International Catastrophe Insurance Managers, LLC (ICAT) in Boulder, Colo., specializes in one line and one line only: providing commercial insurance to businesses located in catastrophe-exposed regions of the U.S. ICAT now writes more than 60,000 buildings in 31 coastal states. Its $120 million in written premium ranks ICAT as one of the nation’s top 100 insurance brokerages.

The demand for its products is expected to grow as the country’s population continues to migrate to the Sunbelt and coasts and as small businesses come to appreciate the value of the coverage. According to government statistics, 40 percent of small businesses caught in a disaster never reopen.

ICAT utilizes catastrophe modeling software to forecast what damage might occur to properties in hurricane and earthquake prone areas.
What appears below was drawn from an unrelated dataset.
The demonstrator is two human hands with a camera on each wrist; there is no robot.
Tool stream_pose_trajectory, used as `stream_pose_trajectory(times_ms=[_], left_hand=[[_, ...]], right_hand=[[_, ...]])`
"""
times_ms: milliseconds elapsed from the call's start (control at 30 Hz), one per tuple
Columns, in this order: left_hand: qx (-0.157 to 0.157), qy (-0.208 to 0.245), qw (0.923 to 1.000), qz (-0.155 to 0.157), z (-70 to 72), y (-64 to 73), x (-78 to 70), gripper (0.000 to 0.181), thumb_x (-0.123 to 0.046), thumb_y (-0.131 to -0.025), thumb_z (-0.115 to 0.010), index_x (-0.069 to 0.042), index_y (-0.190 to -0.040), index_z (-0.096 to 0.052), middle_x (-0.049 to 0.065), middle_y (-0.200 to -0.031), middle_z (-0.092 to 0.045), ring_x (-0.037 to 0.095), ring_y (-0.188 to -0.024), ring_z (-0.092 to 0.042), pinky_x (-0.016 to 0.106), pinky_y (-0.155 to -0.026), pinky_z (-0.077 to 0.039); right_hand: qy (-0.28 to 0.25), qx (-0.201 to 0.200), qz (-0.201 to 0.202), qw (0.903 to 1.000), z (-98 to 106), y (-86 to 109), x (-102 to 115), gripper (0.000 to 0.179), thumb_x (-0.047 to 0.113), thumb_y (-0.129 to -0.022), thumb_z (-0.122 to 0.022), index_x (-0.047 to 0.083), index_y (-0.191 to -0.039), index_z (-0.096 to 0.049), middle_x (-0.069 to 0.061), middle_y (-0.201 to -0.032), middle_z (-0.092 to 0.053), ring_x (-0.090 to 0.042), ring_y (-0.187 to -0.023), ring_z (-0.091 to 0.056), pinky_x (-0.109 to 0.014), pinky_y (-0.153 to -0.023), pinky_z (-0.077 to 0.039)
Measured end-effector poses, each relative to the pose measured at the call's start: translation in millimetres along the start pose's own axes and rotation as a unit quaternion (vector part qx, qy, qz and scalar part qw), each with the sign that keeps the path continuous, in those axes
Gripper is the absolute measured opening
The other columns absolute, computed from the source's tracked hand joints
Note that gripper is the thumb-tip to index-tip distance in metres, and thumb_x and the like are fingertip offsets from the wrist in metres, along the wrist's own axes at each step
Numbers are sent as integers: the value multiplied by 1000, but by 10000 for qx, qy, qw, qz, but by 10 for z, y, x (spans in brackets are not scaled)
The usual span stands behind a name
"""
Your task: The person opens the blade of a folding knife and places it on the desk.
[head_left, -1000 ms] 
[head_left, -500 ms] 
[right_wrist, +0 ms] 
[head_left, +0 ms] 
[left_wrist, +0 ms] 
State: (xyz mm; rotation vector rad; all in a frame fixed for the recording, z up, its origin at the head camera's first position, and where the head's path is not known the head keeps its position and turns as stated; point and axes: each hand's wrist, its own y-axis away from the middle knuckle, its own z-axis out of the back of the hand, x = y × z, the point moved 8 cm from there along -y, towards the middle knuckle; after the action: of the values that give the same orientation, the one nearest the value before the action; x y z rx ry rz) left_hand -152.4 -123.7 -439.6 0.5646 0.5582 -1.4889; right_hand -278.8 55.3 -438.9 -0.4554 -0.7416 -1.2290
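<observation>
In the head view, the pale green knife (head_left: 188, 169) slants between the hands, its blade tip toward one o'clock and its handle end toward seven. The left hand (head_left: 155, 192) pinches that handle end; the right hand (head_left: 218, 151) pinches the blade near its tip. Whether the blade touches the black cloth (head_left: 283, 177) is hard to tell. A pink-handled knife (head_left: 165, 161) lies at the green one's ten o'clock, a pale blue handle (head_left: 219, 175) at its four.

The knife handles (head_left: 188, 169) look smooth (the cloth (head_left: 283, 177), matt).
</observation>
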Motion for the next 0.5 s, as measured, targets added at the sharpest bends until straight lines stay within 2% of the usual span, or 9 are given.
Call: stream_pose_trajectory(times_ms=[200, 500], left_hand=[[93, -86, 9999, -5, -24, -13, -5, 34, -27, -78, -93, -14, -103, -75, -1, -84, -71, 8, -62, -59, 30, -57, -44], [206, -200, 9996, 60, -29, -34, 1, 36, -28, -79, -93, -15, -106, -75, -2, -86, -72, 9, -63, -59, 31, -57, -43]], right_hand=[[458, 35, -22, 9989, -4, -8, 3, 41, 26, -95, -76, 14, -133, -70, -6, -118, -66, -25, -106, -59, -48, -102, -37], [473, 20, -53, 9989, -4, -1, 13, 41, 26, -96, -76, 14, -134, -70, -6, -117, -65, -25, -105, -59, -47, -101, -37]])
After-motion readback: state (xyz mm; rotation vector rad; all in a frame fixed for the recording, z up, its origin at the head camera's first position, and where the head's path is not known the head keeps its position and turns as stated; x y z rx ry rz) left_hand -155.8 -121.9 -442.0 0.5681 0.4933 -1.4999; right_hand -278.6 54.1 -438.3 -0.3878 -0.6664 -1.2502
Jack Graham, chairman and chief executive officer, got the idea for the underwriting manager he formed in 1998 while working as a reinsurance intermediary at E.W. Blanche Co. (now Benfield Blanche). Graham learned a lot about earthquake risks, as he headed E. W. Blanche Co.’s placement of the California Earthquake Authority’s $3.5 billion reinsurance program, the largest reinsurance placement in the history of the market. Graham also helped to found the Hawaii Hurricane Relief Fund.

After Hurricane Andrew, E.W. Blanche became one of the first companies to use computer tools for estimating damage from catastrophes. The methods were crude compared to the models of today but they boosted Graham’s faith in the value of objective analysis of risk.

“The fundamental theory behind ICAT is sound,” Graham stated.

The underwriting model ICAT developed factors in the proximity of the risk to seismic faults, the soil conditions at the location, construction materials and quality, the distance of the property to hurricane-exposed coastlines and other relevant underwriting characteristics.

Of course, ICAT would not be a true underwriter if it did not also know how to avoid risk. ICAT has developed proprietary tools to keep it from becoming too concentrated in the places and risks it does write.

“If you complement this kind of analysis of damageability with a good spread of risk, you have a pretty good blueprint,” Graham believes.

In terms of the types of properties that ICAT will write, they’re what Graham calls “generic Main Street” commercial properties such as apartments, condominiums, motels and offices.

ICAT inspects every building it insures to make sure it is what it is represented to be. ICAT also insists on 100 percent insurance to value. He said that he finds properties are on average under-insured by about 30 percent.

ICAT currently offers a Difference in Conditions (earthquake peril) Policy, a Named Peril (wind/hail only) Commercial Property Policy, and a Difference in Conditions (wind/hail perils) Policy.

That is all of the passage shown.